Trocávamos risinhos de tempos em tempos. Em outros, gargalhadas, que eram pausadas somente pelos tragos demorados do teu cigarro. "A grana tá curta, tenho que economizar!" Achava cômico e fofo. Me fazia querer apertar tuas bochechas, do mesmo jeito que minha avó me fazia.
Passava segundinhos te olhando, analisando cada traço do teu rosto, as curvas do teu corpo magro, que esbanjava tentação. Ficavas vermelhinha, deixando as barroquinhas fundas à mostra. Morrias de vergonha de mim.
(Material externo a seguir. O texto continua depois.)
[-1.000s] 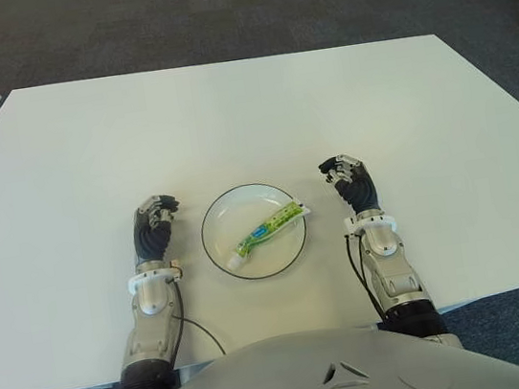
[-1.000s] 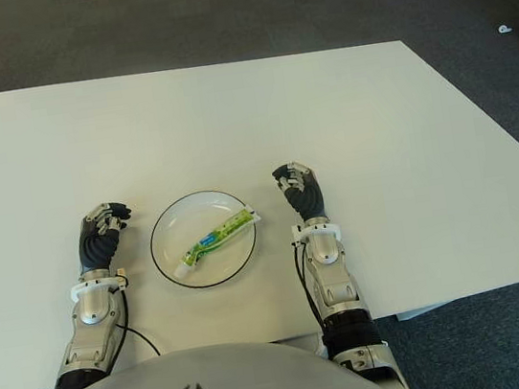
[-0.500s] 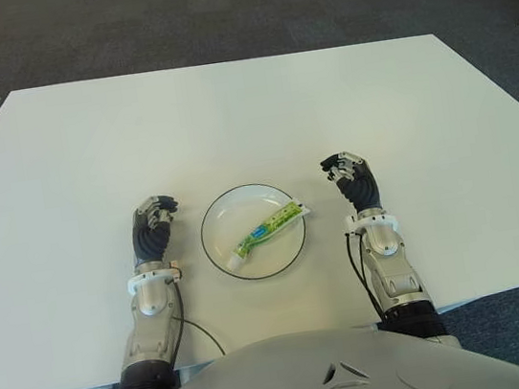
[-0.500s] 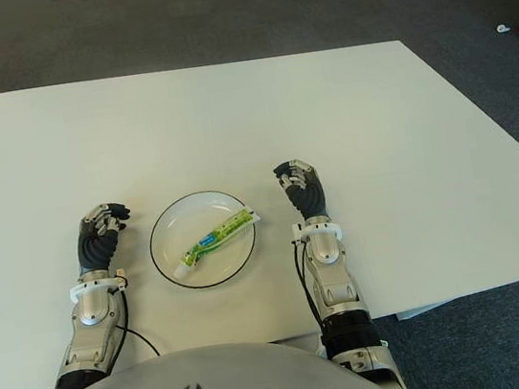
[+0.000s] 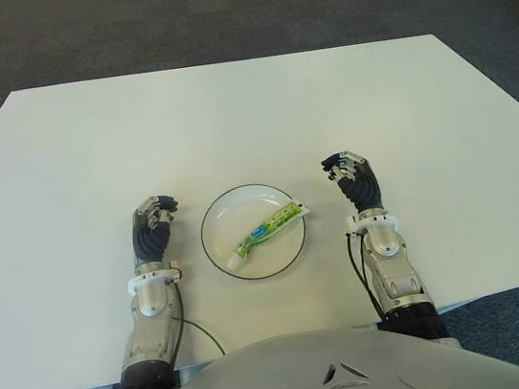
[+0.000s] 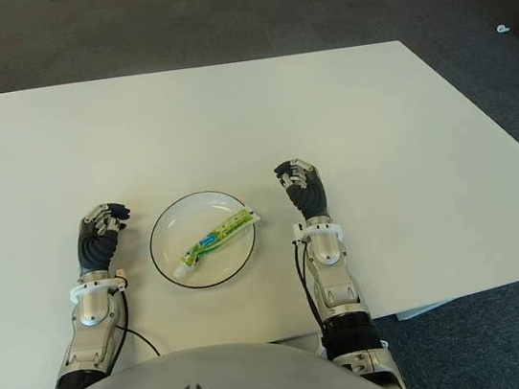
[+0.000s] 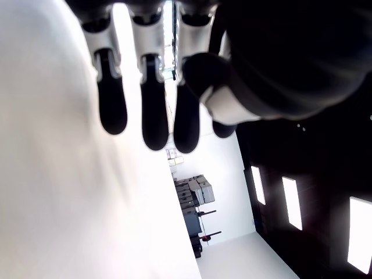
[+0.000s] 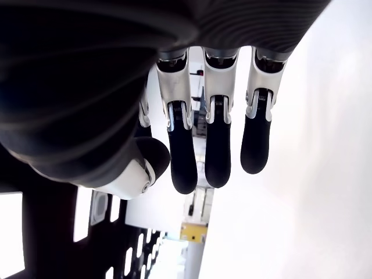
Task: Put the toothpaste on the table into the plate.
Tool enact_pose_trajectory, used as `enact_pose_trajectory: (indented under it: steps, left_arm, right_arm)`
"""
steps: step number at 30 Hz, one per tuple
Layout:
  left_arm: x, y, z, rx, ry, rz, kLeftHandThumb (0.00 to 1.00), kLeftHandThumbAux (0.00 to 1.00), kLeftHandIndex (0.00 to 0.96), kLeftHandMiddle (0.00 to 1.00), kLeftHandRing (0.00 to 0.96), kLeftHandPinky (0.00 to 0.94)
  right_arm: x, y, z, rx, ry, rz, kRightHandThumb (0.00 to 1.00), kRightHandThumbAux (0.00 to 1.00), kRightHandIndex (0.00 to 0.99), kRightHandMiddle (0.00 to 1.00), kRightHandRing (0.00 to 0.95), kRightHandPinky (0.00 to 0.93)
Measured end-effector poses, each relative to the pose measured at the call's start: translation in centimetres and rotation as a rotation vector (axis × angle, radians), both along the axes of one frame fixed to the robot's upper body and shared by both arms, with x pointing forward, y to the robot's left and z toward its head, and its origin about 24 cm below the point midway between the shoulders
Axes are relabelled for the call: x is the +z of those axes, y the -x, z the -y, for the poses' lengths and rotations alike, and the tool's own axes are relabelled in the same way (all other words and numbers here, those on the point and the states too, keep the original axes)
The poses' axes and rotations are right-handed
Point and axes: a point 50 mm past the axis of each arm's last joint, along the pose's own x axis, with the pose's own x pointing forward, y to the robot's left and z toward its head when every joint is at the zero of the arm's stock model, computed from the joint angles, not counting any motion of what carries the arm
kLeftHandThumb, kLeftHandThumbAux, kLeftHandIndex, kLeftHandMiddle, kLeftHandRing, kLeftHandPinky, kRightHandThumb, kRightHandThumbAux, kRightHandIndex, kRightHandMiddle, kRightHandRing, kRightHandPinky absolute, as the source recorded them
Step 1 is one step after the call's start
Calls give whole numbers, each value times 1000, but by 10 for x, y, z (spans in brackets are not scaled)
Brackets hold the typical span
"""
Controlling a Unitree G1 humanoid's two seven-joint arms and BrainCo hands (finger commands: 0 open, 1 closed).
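The toothpaste (image 5: 270,228) lies inside the plate (image 5: 220,215), a green tube running on a slant: its cap end points toward the near edge of the surface (image 5: 229,112) and the robot's left, while its flat tail rests on the plate's rim on the robot's right. The plate sits close to the near edge of the surface, about midway between the two arms.

The right robot hand (image 5: 354,181) shows just beside the plate on the robot's right, nearest the tube's tail; its fingers (image 8: 218,157) hang relaxed and hold nothing. The left robot hand (image 5: 153,227) shows beside the plate on the robot's left, a little farther from the tube, its fingers (image 7: 145,110) likewise loose and empty.

Judging by how things lie, the placing looks done; the tail on the rim is the only loose end, and the right robot hand is the nearer one should it need a nudge.
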Motion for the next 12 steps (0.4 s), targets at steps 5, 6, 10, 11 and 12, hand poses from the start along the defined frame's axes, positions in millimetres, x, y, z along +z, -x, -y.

Estávamos numa intimidade surreal, pra mim. Sentadinhas no chão da varanda, tentando fazer mágicas com a fumaça do cigarro. Só nossos pés se tocavam, e só às vezes.
Dizias: "Não pinto as unhas! Uso somente base para unhas fracas." E eu te achava cada vez mais frágil...
Estava ficando tarde e mais ainda pra ir só pra casa; Convidei para dormir em minha cama enquanto eu dormiria no sofá. Aceitou, cheia de vergonha.
Levantei cedo, como de costume. Fui até o quarto. Encostada no vão da porta, te olhava dormir, toda encolhidinha de frio. Cada ossinho da tua coluna à mostra me deixava no teu desejo.
Te viraste, como se soubesse que eu estava alí. Se espreguiçou e me desejou um "bom dia" baixinho, com os olhos quase pretos apertados.
Tomou um café rápido, apressada. Disse que não podia perder a hora em plena quinta feira.
Saiu, quase correu porta afora com uma bolsa vermelha e um casaco roxo nos braços. Voltou correndo e me deu um beijo na bochecha e desejou sem olhar pra trás um outro "bom dia".
Fiquei ali por uns minutos, rindo de mim. Estava bem à vontade, só com um blusão com um dos lados caído. Voltei para minha cama, deitei. Senti teu cheiro que era forte, mas me lembrava bebês. Dormi como um anjo.